Mr. Obama took office amid a financial crisis that demanded emergency measures, not attention to long-term debt. After he responded with a stimulus bill, he then chose to put his political capital into a bill that was intended to extend health insurance to millions of Americans and to begin to control health-care costs.

He pledged during the fight over that bill to pivot afterward to promoting fiscal soundness. But that never happened, as proposed compromises with Republicans in Congress dissolved in acrimony.

This week, Obama senior adviser Valerie Jarrett blamed Washington gridlock on Republican intransigence. She said Mr. Obama's failure was in not sufficiently enlisting public opinion to pressure GOP lawmakers, whose positions, she said, "ignored their constituents."

New York Sen. Charles Schumer, a leader of the Democrats, agreed that Mr. Obama had put too much energy into seeking compromise with Republicans. In a second term, Mr. Schumer said, the President "will go to the public more."

If these statements reflect Mr. Obama's plans, we worry about the chances of greater accomplishment in the second term than in the first. Republicans' bullheadedness, particularly in their doctrinaire opposition to revenue increases, has been a major obstacle to progress. If Mr. Obama wins, a crucial question will be whether defeat nudges Republicans to moderate their positions, or whether they decide that nominee Mitt Romney was not ideological enough.

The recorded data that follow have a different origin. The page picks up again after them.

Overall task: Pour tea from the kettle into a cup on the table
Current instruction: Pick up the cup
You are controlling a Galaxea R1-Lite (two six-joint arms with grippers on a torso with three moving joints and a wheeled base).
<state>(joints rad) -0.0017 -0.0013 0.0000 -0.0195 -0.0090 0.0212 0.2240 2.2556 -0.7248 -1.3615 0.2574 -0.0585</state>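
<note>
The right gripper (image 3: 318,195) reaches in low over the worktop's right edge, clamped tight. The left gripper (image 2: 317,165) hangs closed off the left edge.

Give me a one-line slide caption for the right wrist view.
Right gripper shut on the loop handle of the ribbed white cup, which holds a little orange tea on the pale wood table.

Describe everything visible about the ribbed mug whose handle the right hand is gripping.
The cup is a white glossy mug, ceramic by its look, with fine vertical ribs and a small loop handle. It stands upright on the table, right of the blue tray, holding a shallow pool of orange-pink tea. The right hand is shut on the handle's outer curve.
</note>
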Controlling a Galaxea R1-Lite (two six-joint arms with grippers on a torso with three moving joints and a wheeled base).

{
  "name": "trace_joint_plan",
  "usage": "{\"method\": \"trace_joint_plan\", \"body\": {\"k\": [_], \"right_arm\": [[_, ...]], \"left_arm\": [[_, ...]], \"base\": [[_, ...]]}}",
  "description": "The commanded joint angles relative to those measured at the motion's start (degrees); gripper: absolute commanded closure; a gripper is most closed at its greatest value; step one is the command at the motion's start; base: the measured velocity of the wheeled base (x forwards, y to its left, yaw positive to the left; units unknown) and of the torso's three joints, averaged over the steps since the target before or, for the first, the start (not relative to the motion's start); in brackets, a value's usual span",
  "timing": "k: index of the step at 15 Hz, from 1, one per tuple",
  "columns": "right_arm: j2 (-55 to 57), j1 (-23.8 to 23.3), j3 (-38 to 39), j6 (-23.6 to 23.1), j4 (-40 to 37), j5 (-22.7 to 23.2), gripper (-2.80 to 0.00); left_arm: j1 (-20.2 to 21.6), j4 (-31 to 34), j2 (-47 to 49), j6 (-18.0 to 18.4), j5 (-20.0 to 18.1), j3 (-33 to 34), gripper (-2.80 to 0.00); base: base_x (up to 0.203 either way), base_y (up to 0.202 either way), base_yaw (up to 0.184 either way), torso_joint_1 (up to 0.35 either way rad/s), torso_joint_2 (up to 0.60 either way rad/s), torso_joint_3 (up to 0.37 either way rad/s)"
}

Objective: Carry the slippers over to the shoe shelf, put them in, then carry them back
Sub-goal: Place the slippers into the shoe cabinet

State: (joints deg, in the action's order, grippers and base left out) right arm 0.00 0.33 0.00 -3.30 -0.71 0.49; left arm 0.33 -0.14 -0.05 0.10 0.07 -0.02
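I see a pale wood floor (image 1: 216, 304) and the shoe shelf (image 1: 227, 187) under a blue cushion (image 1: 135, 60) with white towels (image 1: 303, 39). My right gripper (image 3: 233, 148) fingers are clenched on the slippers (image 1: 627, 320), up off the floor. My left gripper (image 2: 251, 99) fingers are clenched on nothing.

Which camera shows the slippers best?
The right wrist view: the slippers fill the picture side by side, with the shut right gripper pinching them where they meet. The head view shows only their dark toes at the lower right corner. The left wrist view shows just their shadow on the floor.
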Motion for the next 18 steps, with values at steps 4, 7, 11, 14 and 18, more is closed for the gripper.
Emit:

But Mr. Obama wasn't faultless. Even when conservative Republicans such as Sen. Tom Coburn of Oklahoma signaled a willingness to deal, the President failed to show the leadership that might have made something happen.

Most members of Congress, thanks to skewed redistricting and voter self-sorting, live in safe districts. They are reasonably immune to pressure from the opposing party -- and more fearful of a primary challenge from their party's flank.

And the nation's voters are divided. A "mandate election" is unlikely, because neither party enjoys a clear advantage.

Any solution to the fiscal crisis is going to require compromise. No matter who is in charge, taxes will have to go up and entitlements will have to be scaled back. The math doesn't work any other way.

These aren't the kind of reforms that lend themselves to populist, call-your-congressman campaigns. They will be politically unpopular, and can be executed only if Republicans and Democrats hold hands and jump together.

A public campaign could be helpful, if it's designed to educate voters about why the nation's future depends on painful trade-offs. But the will and fortitude to make those trade-offs will matter more.